TASK.
Each line of the data below between the one containing "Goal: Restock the" and the one containing "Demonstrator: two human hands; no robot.", both included, is to be repeated exactly. Please omit pictures.

DATA SUPPLIED.
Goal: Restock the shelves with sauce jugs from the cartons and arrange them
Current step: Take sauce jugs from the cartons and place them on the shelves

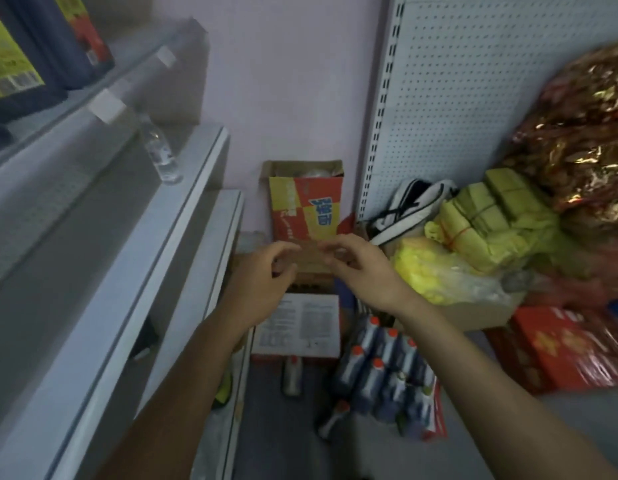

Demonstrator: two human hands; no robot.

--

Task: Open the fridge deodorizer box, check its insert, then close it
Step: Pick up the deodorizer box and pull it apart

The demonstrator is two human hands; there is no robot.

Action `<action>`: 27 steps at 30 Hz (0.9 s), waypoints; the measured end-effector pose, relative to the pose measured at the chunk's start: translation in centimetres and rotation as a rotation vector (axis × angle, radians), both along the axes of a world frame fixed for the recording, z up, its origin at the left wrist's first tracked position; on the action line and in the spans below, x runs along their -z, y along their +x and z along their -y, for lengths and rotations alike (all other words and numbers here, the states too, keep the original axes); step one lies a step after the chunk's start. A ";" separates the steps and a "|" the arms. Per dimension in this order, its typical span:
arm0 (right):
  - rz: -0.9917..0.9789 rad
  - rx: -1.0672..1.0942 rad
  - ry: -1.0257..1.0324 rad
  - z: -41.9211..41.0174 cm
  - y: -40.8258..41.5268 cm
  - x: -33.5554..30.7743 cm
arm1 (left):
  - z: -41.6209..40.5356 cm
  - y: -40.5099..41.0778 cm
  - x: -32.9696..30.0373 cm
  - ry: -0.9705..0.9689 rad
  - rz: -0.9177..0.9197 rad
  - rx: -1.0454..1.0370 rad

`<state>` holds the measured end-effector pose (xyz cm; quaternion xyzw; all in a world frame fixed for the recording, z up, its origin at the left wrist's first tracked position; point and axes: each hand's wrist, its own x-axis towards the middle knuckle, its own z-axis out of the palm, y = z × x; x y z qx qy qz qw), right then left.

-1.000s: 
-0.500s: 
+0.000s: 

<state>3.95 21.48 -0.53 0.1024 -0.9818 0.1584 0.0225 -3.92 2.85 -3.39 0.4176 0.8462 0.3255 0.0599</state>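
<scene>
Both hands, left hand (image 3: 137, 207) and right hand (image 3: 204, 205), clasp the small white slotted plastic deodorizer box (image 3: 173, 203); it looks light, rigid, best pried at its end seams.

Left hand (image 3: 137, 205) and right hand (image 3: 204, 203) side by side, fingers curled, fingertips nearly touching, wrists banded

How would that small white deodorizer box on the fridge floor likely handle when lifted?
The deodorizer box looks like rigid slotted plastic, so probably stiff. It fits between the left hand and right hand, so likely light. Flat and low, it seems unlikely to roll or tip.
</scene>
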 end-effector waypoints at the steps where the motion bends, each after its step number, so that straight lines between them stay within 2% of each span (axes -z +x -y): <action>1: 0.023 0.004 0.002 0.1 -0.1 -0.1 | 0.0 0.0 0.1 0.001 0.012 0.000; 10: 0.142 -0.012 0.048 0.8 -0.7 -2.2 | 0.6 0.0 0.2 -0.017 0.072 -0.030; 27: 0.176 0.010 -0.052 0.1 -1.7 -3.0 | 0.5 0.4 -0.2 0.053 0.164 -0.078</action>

SOLVED EXERCISE.
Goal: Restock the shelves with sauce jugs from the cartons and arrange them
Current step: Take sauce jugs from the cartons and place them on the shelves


Demonstrator: two human hands; no robot.

No additional output is required.